YOUR ASSIGNMENT: Below are records; copy every line among them that contains the word "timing".

EXTRACTED ENTRIES:
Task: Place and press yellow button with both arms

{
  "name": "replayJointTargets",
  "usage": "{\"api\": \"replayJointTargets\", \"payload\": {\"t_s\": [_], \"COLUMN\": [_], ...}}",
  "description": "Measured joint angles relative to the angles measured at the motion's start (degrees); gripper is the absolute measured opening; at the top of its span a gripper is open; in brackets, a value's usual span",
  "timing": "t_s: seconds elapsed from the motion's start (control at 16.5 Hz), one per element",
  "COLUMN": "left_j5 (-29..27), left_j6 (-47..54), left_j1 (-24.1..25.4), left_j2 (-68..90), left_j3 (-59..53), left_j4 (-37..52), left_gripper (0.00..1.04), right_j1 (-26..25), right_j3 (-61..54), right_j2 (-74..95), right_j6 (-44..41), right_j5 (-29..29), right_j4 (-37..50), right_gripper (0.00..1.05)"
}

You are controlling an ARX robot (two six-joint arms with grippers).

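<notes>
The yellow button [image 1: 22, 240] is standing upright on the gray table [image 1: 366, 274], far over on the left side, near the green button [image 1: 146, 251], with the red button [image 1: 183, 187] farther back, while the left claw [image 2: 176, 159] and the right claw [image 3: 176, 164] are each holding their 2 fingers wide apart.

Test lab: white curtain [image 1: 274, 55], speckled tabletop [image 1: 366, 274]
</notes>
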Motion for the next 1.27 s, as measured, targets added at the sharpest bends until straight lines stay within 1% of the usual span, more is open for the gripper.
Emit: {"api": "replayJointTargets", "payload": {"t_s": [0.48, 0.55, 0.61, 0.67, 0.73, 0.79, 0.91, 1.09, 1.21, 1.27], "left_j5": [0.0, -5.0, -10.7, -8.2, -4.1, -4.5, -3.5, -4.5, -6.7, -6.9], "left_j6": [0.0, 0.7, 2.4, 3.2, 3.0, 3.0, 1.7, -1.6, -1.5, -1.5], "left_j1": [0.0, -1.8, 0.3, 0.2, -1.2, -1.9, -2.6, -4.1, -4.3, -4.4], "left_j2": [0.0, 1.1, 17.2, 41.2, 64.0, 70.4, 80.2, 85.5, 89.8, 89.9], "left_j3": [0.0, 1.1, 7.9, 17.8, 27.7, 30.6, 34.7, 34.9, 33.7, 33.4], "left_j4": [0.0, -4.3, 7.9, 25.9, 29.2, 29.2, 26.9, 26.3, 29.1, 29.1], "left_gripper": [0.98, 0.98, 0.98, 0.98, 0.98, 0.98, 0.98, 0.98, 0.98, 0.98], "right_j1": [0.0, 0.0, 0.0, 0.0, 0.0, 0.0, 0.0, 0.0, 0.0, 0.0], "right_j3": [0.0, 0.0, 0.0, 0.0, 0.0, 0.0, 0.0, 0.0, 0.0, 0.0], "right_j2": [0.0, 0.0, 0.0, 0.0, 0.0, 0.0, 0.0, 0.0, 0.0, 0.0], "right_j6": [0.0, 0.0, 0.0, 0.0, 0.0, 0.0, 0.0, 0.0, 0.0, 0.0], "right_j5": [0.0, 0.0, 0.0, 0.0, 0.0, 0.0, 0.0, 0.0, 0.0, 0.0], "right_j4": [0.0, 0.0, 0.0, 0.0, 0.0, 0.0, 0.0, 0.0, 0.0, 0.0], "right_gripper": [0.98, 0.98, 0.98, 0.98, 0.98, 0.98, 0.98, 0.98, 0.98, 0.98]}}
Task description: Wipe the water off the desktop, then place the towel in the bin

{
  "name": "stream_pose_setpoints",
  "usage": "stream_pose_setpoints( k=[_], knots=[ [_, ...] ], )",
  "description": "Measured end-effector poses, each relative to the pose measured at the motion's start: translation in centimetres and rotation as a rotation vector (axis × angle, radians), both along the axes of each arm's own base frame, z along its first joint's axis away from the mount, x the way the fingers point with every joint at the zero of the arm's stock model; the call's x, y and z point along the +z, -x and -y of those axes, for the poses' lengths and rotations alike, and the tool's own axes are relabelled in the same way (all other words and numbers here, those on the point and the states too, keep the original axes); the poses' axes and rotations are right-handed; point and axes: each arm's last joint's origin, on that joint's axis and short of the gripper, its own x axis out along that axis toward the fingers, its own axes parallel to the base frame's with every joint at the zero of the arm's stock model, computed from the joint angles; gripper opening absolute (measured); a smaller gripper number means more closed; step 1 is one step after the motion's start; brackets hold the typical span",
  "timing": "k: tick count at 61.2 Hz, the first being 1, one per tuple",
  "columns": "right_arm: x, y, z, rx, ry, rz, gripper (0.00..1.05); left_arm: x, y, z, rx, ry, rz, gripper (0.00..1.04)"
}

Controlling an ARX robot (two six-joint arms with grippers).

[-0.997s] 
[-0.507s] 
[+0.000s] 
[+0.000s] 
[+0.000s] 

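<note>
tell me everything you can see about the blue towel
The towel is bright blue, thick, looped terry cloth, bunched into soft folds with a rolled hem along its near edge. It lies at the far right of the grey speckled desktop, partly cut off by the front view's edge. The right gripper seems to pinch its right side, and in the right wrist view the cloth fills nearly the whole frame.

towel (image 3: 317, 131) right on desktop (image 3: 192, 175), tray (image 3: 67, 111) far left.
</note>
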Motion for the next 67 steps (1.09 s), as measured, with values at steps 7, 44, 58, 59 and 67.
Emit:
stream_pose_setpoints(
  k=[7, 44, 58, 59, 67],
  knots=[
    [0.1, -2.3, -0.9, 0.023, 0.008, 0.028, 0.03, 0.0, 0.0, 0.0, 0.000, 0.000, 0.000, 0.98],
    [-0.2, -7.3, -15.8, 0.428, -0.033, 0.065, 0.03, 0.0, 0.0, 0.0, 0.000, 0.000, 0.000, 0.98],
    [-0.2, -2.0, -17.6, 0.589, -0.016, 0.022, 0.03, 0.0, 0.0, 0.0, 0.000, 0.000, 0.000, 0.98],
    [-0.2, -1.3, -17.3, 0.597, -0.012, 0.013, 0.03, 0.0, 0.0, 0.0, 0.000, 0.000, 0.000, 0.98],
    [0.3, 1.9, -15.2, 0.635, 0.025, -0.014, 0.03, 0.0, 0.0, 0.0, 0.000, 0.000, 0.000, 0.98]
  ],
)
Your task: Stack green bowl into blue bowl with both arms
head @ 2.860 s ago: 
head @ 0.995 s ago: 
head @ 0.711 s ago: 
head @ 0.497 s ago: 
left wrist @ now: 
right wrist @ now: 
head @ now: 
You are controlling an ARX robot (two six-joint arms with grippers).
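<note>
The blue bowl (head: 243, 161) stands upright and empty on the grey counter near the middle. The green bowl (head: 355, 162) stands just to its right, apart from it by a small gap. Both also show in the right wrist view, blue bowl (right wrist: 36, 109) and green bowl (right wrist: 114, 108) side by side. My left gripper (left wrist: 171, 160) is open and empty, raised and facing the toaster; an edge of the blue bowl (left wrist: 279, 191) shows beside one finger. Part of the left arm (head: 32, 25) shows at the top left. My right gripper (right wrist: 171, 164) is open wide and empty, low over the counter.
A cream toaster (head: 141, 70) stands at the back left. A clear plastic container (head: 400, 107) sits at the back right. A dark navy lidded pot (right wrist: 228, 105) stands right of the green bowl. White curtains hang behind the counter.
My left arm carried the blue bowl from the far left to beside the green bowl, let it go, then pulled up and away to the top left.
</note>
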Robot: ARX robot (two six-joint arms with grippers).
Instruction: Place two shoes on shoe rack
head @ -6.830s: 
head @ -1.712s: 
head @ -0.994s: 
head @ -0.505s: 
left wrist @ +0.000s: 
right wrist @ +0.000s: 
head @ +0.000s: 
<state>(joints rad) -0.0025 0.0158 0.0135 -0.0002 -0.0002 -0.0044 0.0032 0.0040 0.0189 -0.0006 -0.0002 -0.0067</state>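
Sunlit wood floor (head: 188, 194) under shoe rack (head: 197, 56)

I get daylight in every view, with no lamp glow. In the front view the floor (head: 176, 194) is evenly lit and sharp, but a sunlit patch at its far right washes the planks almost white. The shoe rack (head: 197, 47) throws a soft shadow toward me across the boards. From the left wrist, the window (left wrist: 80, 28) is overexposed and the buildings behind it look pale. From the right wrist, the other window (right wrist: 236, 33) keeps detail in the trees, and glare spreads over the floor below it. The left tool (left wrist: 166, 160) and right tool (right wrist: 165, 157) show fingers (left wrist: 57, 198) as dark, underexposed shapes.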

FINISHED TASK:
  "timing": "t_s: seconds elapsed from the motion's start (control at 16.5 Hz), one per element",
  "timing": "k: tick count at 61.2 Hz, the first being 1, one per tuple",

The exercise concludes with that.